Я был тогда свободен от вахты и принялся перебирать вещи, которые по совету сэра Джозефа Банкса взял с собой для обмена с таитянами. У них большим спросом пользовались гвозди, напильники и рыболовные крючки; для женщин я запасся дешевенькими украшениями. На покупку всего этого 50 фунтов дала мне матушка, и еще столько же добавил сэр Джозеф, пояснив, что щедрость по отношению к туземцам оплатится сторицей. Я принял этот совет близко к сердцу и теперь, разглядывая подарки, чувствовал удовлетворение оттого, что хорошо распорядился этою сотней фунтов. Рыбную ловлю я любил с детства, поэтому накупил большое количество крючков, причем самых лучших. Сундучок мой содержал и множество других вещей: мотки медной проволоки, дешевые кольца, браслеты и бусы, напильники, ножницы, бритвы, несколько зеркалец и дюжину гравированных портретов короля Георга, которыми снабдил меня сэр Джозеф.
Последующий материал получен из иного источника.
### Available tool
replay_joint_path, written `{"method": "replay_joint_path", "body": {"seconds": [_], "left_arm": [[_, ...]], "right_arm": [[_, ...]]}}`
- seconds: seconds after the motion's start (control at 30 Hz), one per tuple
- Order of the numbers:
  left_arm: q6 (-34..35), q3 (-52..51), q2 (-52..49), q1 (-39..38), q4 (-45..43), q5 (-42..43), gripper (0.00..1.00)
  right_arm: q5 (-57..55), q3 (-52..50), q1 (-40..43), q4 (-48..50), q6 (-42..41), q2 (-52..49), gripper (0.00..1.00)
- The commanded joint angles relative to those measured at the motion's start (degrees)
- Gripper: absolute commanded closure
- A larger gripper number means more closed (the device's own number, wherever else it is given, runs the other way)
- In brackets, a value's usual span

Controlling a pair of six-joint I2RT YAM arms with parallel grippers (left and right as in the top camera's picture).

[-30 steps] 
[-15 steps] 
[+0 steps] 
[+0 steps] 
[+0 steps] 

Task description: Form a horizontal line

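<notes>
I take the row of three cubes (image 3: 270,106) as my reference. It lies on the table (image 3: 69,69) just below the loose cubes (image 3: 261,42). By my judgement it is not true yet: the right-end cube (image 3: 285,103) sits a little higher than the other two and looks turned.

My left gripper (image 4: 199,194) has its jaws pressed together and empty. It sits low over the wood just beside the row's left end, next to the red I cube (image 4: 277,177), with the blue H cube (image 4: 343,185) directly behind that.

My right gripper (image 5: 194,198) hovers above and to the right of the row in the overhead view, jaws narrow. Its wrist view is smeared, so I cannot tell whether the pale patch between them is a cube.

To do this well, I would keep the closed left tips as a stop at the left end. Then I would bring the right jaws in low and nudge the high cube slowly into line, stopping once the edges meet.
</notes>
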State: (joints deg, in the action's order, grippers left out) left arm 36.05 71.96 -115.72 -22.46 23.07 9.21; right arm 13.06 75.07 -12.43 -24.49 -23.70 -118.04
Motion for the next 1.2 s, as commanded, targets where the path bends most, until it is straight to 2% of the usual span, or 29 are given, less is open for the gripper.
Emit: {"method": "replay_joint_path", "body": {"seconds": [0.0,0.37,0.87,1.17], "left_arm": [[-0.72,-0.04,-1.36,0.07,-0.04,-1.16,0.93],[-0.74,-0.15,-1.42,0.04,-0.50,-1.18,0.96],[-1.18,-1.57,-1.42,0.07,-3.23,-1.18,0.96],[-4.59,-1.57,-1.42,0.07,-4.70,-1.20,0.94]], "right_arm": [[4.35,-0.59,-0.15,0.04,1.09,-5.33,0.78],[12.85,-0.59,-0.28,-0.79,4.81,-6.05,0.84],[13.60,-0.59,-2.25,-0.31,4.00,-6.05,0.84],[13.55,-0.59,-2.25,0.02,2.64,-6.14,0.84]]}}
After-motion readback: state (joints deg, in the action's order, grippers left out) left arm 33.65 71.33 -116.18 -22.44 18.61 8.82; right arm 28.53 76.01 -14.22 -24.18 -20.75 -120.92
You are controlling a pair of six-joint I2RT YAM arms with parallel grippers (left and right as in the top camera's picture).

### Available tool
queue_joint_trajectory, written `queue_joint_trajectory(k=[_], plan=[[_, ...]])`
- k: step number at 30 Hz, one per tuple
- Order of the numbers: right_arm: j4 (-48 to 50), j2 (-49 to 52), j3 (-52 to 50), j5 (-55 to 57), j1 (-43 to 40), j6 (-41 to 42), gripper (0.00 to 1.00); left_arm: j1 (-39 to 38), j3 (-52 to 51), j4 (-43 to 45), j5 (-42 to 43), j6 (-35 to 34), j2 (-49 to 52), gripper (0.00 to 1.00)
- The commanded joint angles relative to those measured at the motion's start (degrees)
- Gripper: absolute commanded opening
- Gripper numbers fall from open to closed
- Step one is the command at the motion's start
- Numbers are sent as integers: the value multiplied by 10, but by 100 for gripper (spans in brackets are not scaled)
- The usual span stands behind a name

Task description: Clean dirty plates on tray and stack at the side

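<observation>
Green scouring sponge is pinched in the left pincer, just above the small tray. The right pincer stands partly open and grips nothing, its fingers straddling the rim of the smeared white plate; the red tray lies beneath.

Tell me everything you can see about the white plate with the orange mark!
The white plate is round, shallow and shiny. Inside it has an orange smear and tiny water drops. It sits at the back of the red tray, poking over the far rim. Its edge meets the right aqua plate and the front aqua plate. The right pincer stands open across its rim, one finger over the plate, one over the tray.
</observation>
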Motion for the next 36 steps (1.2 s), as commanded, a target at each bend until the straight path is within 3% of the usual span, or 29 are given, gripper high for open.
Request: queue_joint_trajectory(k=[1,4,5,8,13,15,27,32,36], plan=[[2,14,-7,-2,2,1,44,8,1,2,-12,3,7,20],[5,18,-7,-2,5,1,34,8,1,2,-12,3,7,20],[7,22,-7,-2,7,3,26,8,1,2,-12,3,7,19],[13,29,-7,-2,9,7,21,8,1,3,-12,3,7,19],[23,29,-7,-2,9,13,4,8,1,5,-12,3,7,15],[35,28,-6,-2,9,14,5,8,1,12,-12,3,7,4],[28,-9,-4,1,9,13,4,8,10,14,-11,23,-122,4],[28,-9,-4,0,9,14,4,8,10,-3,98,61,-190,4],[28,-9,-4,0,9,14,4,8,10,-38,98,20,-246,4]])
На самом дне сундучка, подальше от любопытных взоров моих товарищей, находилась обшитая бархатом коробочка. В ней лежали браслет и ожерелье, искусно выделанные из серебра на манер матросской плетенки. Я был романтическим молодым человеком и нередко рисовал в мечтах туземную девушку, которая одарит меня своей благосклонностью.

Только я успел спрятать свои сокровища в сундучок, как услышал хриплый, резкий голос Блая (его каюта находилась футах в пятнадцати от места, где я сидел).

– Мистер Фрайер! – повелительно произнес он. – Благоволите зайти ко мне в каюту.

– Хорошо, сэр, – ответил штурман.

У меня не было никакого желания подслушивать их разговор, но оставить свой сундучок открытым я тоже не мог.

– Завтра или послезавтра мы бросим якорь в бухте Матаваи, – сказал Блай. – Я попросил мистера Самьюэла сделать опись корабельных запасов и подсчитать, сколько провизии мы израсходовали на сегодняшний день. Я хочу, чтобы вы взглянули в эту книгу, тут требуется ваша подпись.

Последовало долгое молчание, которое нарушил наконец голос Фрайера:

– Я не могу подписать этого, сэр.

– Не можете? Что это значит, сэр?

– Писарь ошибся, мистер Блай. Такого количества говядины и свинины выдано не было.

– Неправда! – сердито ответил Блай. – Я знаю, сколько было взято на борт и сколько осталось! Мистер Самьюэл прав!

– Я не могу подписать, – упрямо повторил Фрайер.

– Кой черт не можете! Все, что делал писарь, он делал по моему приказанию. Немедленно подпишите! Проклятье! Я ведь могу и потерять терпение!

– Я не могу подписать, – продолжал упрямиться Фрайер, в голосе его послышался гнев. – Это будет не по совести!

– Нет, можете и, более того, подпишете! – в гневе вскричал Блай и поднялся по трапу на палубу. – Мистер Кристиан! – обратился он к вахтенному офицеру. – Созвать всех наверх!

Просвистели дудки, и, когда все собрались, капитан, пылая от ярости, прочитал соответствующую статью Военного кодекса. Затем вышел мистер Самьюэл, неся с собою книгу, перо и чернильницу.

– Итак, сэр, подпишите эту книгу! – приказал Блай штурману. В мертвой тишине Фрайер неохотно взялся за перо.

– Мистер Блай, – с трудом сдерживая себя, проговорил он, – пусть все будут свидетелями, что подписываю я, только повинуясь вашему приказу. Извольте иметь в виду, сэр, что позже к этому делу можно будет вернуться.

В этот миг с мачты донесся протяжный крик:

– Земля!

Глава V. Таити

Я плавал почти во всех морях и побывал на множестве островов, но ни один из них красотою не может сравниться с Таити.

Мы неуклонно приближались к земле, и вскоре на борту «Баунти» не осталось ни одного человека, который не смотрел бы вперед с восторгом и благоговением. Впрочем, нет, один остался. Когда пробили шесть склянок, на палубу приковылял Старик Бахус. Несколько секунд он постоял у бизань-мачты, равнодушно глядя на лесистые обрывы, водопады и зеленые вершины, после чего пожал плечами.